■ **To do**: Within the data that follows, set down exactly the lines from the one containing "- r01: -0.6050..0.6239" through the one containing "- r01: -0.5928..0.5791", both ends included.

■ **Source data**:
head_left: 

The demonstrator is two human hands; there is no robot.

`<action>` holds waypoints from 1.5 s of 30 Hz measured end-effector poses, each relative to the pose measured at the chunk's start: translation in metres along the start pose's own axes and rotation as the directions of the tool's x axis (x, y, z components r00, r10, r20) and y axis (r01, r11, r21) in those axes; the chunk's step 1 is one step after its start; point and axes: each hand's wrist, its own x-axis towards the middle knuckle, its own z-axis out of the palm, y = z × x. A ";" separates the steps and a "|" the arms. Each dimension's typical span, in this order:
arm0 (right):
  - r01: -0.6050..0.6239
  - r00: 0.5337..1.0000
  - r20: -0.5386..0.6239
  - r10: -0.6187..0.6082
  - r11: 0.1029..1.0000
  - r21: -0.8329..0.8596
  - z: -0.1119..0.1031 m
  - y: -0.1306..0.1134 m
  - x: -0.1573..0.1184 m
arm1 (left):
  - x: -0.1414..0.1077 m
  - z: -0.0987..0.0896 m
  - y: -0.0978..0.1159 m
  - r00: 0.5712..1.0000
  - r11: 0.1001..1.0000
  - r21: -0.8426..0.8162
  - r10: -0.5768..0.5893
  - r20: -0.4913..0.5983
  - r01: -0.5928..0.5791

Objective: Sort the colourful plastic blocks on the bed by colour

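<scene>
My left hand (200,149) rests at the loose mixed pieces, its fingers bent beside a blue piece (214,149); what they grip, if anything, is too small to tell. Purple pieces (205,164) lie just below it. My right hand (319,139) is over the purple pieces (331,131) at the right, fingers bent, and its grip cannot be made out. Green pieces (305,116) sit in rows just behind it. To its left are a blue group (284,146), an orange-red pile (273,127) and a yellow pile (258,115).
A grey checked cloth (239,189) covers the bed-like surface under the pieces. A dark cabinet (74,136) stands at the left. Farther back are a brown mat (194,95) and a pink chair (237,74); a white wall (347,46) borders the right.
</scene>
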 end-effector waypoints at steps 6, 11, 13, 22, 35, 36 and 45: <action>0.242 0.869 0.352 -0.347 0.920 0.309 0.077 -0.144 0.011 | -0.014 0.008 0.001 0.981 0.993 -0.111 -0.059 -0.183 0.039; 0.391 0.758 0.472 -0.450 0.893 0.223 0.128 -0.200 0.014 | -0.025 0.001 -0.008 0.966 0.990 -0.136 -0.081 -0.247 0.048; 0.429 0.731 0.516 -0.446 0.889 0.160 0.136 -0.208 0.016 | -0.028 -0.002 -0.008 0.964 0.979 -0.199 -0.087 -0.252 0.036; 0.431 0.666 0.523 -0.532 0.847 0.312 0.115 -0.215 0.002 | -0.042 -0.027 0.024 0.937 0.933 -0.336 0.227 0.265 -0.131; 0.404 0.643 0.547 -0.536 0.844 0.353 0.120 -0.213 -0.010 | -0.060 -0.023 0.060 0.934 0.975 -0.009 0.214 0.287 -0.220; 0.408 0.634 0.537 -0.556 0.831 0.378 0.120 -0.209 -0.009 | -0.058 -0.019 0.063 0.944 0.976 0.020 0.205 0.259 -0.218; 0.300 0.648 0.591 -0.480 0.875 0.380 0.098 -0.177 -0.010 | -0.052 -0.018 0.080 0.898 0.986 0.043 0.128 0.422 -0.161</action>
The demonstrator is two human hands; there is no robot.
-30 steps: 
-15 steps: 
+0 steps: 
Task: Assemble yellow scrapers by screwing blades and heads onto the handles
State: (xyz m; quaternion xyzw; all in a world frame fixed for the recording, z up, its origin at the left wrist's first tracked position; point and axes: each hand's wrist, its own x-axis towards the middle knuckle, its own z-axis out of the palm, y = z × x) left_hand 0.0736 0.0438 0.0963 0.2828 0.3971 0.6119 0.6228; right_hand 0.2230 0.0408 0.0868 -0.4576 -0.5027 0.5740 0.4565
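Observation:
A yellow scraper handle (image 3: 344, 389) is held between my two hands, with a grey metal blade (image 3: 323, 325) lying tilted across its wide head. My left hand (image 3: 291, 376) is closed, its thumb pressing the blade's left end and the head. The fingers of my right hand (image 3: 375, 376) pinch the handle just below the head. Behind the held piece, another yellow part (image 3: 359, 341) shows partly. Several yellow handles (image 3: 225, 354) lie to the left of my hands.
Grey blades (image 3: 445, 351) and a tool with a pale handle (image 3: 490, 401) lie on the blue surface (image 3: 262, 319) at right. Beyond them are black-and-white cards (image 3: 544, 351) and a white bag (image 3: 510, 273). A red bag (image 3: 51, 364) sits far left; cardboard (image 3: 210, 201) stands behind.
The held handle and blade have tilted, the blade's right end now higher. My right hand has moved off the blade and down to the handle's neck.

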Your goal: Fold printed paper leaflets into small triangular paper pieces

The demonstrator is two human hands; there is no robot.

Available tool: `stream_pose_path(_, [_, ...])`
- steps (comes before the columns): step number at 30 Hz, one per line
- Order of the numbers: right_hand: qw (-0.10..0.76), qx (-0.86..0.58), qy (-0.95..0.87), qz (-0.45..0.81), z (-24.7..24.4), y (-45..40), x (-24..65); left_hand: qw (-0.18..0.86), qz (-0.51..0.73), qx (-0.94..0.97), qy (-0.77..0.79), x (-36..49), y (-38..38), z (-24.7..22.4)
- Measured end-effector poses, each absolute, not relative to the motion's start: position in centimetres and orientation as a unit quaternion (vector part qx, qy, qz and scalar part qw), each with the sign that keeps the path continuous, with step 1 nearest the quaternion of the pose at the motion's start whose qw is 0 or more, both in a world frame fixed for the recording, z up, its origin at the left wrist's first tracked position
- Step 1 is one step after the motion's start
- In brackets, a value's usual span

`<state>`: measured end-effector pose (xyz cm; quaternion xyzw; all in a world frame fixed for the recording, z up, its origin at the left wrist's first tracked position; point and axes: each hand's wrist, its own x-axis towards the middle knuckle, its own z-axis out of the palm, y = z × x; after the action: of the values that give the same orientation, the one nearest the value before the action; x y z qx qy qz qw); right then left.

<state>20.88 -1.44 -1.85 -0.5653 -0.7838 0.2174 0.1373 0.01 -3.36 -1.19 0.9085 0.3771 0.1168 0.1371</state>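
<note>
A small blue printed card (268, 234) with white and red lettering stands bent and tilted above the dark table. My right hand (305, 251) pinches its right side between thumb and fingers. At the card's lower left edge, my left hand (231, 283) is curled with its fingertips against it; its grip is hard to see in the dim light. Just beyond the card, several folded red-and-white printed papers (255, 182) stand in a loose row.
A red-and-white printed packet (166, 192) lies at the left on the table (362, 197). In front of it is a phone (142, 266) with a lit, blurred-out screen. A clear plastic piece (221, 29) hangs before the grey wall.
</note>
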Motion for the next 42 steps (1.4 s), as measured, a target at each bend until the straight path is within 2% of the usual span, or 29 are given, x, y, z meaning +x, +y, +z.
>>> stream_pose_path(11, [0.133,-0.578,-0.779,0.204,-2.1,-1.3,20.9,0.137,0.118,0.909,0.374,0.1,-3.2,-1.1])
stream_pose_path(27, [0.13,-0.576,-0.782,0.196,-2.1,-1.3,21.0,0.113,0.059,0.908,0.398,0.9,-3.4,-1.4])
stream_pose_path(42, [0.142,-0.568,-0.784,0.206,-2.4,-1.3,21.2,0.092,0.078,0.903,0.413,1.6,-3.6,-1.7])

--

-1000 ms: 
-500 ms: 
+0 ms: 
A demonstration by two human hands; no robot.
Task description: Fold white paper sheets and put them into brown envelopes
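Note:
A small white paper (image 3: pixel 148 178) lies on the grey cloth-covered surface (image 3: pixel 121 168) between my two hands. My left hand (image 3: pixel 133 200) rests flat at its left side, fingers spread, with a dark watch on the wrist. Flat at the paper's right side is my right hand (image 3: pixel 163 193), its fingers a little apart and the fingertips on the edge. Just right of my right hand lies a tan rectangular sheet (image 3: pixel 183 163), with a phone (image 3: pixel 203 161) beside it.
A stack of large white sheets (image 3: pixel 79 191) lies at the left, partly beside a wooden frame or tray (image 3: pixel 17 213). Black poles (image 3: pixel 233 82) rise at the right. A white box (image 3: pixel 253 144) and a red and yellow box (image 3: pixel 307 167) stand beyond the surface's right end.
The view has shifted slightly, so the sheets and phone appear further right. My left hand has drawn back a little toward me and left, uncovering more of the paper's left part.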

■ **Task response**:
  - r01: -0.6050..0.6239
  - r00: 0.5337..1.0000
  - r20: -0.5386..0.6239
  - r10: -0.6187..0.6082
  - r11: 0.1029..1.0000
  - r21: -0.8329..0.8596
  - z: -0.1119..0.1031 m
  - y: -0.1306..0.1134 m
  - x: -0.1573..0.1184 m
arm1 (left):
  - x: -0.1414..0.1077 m
  - z: -0.0987..0.0896 m
  - y: -0.0978..0.1159 m
  - r00: 0.5712..1.0000
  - r11: 0.1001..1.0000
  - r21: -0.8426..0.8162
  - r10: -0.5768..0.5893
  - r20: -0.4913..0.5983
  - r01: -0.5928..0.5791

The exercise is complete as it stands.